▶ **Task**
How many lines in the records below contain "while"? Answer with the number alone.

▶ **Input records**
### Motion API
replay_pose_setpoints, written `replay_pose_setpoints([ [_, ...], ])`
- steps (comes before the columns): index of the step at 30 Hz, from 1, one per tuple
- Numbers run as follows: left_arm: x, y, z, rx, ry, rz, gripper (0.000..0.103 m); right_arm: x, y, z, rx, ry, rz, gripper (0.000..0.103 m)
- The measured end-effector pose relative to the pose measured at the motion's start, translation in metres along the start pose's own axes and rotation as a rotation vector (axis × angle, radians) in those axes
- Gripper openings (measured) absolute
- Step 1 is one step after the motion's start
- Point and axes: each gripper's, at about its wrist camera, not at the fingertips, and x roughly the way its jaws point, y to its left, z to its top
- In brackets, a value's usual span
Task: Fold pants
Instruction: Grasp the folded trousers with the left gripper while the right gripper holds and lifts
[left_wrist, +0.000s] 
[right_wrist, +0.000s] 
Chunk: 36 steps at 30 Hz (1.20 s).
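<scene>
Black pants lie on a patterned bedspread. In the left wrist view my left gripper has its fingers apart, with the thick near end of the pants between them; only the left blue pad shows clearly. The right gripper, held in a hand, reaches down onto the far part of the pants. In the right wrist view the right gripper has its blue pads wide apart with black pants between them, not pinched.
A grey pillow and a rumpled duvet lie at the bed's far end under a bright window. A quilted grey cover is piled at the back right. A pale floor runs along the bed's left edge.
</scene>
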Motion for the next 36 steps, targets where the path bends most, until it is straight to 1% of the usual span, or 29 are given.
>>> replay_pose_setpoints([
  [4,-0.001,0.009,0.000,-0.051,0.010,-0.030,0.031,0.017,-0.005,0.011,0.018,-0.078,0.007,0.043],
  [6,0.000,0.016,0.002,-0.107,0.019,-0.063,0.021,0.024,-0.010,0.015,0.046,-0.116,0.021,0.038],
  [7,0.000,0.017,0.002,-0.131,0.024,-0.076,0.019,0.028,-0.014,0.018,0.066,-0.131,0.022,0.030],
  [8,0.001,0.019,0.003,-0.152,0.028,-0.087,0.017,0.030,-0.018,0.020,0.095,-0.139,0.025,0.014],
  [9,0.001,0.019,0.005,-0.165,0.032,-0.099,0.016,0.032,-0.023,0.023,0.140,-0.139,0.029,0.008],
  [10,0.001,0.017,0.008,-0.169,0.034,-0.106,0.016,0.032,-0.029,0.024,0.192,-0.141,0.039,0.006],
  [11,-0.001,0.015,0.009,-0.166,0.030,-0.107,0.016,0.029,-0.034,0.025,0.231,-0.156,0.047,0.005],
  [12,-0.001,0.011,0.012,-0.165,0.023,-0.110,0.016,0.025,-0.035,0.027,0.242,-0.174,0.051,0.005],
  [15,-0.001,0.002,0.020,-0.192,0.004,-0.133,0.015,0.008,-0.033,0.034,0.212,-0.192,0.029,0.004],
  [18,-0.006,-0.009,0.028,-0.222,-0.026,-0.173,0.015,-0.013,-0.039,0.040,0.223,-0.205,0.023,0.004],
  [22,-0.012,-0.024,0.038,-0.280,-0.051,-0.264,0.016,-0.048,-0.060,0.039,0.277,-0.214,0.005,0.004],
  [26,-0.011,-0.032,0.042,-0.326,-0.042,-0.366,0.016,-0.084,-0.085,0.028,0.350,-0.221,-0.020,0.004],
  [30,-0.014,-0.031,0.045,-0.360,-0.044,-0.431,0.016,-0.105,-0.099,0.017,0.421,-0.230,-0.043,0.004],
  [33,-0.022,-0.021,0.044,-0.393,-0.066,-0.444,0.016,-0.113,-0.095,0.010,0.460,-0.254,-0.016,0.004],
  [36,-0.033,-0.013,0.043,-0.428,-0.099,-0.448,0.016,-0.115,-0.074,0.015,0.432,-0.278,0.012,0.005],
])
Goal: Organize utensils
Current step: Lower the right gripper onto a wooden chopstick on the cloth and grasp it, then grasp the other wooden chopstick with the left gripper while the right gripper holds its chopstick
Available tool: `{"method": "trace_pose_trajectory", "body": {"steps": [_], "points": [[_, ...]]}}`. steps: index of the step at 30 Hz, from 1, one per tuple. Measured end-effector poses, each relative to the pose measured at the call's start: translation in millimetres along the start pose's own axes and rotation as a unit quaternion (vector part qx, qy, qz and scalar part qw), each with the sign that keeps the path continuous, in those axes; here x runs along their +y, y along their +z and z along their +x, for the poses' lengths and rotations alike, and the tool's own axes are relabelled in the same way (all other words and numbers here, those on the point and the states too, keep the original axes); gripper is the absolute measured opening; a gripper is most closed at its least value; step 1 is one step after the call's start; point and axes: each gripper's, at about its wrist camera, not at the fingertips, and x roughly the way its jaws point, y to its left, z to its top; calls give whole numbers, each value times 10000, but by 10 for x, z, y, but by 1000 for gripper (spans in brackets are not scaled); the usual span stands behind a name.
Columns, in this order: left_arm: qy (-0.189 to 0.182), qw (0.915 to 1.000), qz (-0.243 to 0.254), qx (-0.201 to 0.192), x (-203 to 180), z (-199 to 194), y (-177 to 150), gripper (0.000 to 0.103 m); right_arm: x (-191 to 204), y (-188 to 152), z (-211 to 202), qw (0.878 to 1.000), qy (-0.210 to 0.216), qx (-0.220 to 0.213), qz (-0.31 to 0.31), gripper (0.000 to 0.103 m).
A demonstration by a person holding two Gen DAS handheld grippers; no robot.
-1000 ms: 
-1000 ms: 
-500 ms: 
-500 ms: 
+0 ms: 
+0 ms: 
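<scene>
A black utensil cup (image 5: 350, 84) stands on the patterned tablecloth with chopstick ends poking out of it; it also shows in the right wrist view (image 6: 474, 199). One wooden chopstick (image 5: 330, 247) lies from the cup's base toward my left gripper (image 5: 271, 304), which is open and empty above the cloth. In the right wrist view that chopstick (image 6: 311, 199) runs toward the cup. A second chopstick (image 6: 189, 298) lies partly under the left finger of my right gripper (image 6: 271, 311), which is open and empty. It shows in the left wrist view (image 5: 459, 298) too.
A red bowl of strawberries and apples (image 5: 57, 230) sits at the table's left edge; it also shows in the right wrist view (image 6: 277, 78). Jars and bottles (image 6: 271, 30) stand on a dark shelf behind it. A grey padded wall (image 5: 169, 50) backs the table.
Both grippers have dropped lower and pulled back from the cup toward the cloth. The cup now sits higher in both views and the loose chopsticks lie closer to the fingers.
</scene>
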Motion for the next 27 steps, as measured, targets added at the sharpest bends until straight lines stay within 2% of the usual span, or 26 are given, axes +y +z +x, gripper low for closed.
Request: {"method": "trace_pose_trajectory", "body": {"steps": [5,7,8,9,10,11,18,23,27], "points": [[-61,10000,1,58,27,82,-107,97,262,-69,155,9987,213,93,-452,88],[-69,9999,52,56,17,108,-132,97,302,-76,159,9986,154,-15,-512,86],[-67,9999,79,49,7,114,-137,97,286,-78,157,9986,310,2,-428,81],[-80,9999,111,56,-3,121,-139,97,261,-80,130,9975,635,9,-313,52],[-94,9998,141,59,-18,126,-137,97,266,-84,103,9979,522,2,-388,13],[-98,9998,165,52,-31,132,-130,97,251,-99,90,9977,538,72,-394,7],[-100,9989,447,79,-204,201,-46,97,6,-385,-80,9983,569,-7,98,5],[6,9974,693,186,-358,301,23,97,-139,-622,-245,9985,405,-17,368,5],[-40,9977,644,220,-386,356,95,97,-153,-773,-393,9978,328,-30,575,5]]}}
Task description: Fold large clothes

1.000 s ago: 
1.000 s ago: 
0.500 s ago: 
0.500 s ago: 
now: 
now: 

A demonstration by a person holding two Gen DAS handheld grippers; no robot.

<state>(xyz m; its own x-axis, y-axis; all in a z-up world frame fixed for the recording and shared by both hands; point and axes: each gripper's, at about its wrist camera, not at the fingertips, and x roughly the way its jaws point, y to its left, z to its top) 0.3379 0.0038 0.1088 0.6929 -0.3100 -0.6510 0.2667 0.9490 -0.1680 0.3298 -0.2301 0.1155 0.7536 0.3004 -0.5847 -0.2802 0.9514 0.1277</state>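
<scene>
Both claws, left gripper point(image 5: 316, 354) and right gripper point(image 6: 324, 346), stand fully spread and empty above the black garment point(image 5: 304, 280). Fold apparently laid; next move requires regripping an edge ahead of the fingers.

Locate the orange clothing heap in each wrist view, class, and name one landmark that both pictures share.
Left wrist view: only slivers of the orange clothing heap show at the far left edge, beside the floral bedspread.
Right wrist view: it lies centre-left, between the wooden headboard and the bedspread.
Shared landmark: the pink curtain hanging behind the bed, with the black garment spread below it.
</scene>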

▶ **Task output**
2